W następstwie incydentu, korespondentka CNN Białego Domu, Kaitlan Collins, powiedziała gospodarzowi Jake’owi Tapperowi, że prezydent był w pełni świadomy mikrofonu przed nim, kiedy wygłaszał tę uwagę.

READ  Nigel Farage mówi, że Władimir Putin nie najechałby Ukrainy, gdyby Donald Trump był prezydentem USA | Wiadomości z USA

„Mikrofon był tuż przed nim, to nie było tak, że szedł do tylnego pokoju i zapomniał, że jest przypięty do jego klapy, a był tuż przed nim”, zaśmiał się Taber.

To najnowsza konfrontacja między Dosseyem a Bidenem, który uderzył głową w zeszłym tygodniu, kiedy prezydent zorganizował swoją pierwszą konferencję prasową w 2022 roku.

Przy tej okazji Biden śmiał się na podium po tym, jak Dossey zapytał go, dlaczego popchnął Stany Zjednoczone „tak daleko w lewo”.

Można było usłyszeć śmiech Bidena, gdy słuchał pytania, zanim zaczął bronić się jako „główny demokrata”, a „nie Bernie Sanders”.

„Cóż, nie wiem. Nie wiem, co uważalibyście za zbyt daleko w lewo, jeśli rzeczywiście mówimy o upewnieniu się, że mamy pieniądze na Covida, upewnienie się, że mamy pieniądze na zbudowanie ponadpartyjnej infrastruktury, zarobienie Pewnie, że byliśmy w stanie zapewnić te rzeczy i że W rzeczywistości znacznie zmniejszyliśmy obciążenie klasy robotniczej, nie wiem, jak to się dzieje po lewej stronie” – odpowiedział Biden.

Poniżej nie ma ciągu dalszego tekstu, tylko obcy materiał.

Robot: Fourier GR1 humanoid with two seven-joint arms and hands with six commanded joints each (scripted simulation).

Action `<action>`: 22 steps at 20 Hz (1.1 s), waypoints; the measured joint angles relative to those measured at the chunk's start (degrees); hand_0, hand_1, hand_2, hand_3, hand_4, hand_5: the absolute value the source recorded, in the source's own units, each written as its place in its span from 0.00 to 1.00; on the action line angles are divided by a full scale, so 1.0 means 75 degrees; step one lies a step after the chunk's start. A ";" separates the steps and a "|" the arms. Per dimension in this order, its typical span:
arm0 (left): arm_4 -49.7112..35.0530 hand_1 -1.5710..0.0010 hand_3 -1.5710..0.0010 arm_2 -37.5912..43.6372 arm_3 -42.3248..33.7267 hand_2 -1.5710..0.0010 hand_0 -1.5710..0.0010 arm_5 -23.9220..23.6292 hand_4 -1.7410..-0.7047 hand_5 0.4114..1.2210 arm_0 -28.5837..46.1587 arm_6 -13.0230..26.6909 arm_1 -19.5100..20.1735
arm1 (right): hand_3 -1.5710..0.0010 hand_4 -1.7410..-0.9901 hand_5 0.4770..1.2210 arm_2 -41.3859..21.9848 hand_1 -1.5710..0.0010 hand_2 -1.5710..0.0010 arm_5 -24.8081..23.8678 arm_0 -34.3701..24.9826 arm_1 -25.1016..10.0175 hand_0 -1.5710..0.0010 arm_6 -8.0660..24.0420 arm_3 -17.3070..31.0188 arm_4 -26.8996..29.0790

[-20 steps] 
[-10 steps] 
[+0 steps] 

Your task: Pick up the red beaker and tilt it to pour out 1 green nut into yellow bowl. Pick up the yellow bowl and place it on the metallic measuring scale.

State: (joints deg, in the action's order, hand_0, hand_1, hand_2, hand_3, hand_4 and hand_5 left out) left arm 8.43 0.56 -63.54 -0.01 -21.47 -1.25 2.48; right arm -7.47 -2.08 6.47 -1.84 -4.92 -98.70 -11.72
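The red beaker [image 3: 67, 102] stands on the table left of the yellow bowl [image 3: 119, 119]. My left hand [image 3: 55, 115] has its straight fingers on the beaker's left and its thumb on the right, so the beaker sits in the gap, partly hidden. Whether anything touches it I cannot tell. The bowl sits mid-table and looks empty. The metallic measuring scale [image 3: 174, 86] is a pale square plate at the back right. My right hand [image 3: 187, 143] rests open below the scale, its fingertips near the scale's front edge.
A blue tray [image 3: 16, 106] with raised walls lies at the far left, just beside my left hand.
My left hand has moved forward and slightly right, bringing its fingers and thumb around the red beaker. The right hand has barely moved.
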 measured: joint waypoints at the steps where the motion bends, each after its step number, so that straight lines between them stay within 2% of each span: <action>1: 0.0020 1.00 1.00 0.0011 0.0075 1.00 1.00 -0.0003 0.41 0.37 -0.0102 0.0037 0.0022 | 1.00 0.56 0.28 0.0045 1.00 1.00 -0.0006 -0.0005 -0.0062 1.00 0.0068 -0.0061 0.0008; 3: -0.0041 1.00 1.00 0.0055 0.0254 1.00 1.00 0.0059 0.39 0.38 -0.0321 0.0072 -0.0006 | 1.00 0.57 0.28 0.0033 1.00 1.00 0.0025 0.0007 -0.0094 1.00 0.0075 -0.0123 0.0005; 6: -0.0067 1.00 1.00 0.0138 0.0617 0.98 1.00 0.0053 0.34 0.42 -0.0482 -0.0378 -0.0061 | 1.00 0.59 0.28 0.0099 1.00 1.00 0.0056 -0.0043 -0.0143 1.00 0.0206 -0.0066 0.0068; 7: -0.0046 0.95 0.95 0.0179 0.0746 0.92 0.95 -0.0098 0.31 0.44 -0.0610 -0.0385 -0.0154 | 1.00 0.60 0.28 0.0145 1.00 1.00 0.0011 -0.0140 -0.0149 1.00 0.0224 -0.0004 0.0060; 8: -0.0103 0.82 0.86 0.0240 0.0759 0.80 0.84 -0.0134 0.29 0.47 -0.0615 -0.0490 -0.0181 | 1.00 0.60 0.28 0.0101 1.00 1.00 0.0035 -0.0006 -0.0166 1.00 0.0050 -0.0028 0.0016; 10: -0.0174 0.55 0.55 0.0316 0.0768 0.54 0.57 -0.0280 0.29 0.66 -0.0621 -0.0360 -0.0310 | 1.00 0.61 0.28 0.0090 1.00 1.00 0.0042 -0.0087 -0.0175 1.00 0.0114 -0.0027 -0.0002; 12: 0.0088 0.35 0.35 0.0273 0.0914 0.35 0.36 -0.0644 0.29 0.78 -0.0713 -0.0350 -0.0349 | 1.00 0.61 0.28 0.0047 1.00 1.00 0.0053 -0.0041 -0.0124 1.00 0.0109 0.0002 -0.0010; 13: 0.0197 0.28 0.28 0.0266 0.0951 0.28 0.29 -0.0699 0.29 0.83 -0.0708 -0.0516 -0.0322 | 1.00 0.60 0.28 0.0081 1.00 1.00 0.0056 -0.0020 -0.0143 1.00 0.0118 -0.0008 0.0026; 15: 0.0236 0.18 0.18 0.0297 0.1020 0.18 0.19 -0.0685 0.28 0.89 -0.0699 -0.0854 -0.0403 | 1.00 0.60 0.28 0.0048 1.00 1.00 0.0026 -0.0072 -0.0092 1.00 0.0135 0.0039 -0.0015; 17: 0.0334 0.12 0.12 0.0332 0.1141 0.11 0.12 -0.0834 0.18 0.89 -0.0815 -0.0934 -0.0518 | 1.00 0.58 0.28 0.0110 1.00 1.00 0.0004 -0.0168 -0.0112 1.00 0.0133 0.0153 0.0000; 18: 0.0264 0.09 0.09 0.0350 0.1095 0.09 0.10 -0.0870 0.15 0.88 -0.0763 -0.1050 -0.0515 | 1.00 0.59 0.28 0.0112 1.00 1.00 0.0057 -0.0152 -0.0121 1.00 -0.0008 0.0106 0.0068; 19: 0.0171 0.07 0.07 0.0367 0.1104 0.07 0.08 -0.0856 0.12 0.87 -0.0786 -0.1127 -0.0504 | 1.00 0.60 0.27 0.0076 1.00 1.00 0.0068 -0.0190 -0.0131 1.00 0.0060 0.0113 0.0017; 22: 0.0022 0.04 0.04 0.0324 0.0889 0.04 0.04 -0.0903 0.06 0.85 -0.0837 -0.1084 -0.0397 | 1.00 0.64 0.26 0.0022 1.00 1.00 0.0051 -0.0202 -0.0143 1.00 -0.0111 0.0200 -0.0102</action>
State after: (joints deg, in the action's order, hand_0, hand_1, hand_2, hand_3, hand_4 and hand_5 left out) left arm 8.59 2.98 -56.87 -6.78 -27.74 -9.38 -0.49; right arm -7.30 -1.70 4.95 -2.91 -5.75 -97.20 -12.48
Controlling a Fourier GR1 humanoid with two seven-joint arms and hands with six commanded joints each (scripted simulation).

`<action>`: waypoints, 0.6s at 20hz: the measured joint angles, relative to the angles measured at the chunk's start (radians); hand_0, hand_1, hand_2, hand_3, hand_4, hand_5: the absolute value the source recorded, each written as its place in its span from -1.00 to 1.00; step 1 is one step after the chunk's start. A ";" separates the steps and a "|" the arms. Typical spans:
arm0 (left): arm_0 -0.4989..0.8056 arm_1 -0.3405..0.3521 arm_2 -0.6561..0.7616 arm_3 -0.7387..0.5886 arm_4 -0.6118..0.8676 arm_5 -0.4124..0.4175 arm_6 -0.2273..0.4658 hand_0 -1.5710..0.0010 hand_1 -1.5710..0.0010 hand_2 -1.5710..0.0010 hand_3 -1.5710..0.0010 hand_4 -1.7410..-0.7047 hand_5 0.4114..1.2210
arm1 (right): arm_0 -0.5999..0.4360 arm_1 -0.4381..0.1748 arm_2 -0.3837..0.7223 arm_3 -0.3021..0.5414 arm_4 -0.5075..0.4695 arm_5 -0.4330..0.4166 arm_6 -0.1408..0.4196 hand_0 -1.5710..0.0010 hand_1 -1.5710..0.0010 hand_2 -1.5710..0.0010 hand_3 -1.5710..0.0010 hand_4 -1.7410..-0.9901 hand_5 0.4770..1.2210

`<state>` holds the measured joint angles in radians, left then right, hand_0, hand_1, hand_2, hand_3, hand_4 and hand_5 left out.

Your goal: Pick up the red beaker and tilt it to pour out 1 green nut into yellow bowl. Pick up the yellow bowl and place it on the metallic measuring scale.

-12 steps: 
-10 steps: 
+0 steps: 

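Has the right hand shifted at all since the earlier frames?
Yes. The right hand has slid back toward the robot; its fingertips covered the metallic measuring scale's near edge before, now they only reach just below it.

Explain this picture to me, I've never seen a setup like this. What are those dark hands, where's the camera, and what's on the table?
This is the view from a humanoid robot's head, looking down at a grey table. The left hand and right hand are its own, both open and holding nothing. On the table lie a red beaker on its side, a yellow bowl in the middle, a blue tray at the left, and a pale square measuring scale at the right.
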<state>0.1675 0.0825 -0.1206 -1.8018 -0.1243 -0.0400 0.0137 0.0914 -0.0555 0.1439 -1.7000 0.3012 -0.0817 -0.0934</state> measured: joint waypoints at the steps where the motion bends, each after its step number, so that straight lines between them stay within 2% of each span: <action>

„Próbujecie mnie przekonać, że jestem Berniem Sandersem, nie jestem, kocham go, ale nie jestem Berniem Sandersem, nie jestem socjalistą, jestem głównym demokratą”.

Politycy w Waszyngtonie nazywają Doocy’ego „głupim” rodzajem tradycji partyzanckiej. Republikański senator John McCain zrobił to właśnie w 2017 roku, gdy został zapytany, czy zakwestionuje program Donalda Trumpa.

„Dlaczego miałbyś powiedzieć coś tak głupiego? Dlaczego miałbyś zapytać o coś tak głupiego?”, odpowiedział pan McCain.

„Moja praca jako senator ze Stanów Zjednoczonych, senator z Arizony, na którego zostałem ponownie wybrany, to znaczy, że zamierzam jakoś zachowywać się w taki sposób, że zamierzam zakazać wszystkiego z powodu jakiejś osobistej niezgody „To głupie pytanie”.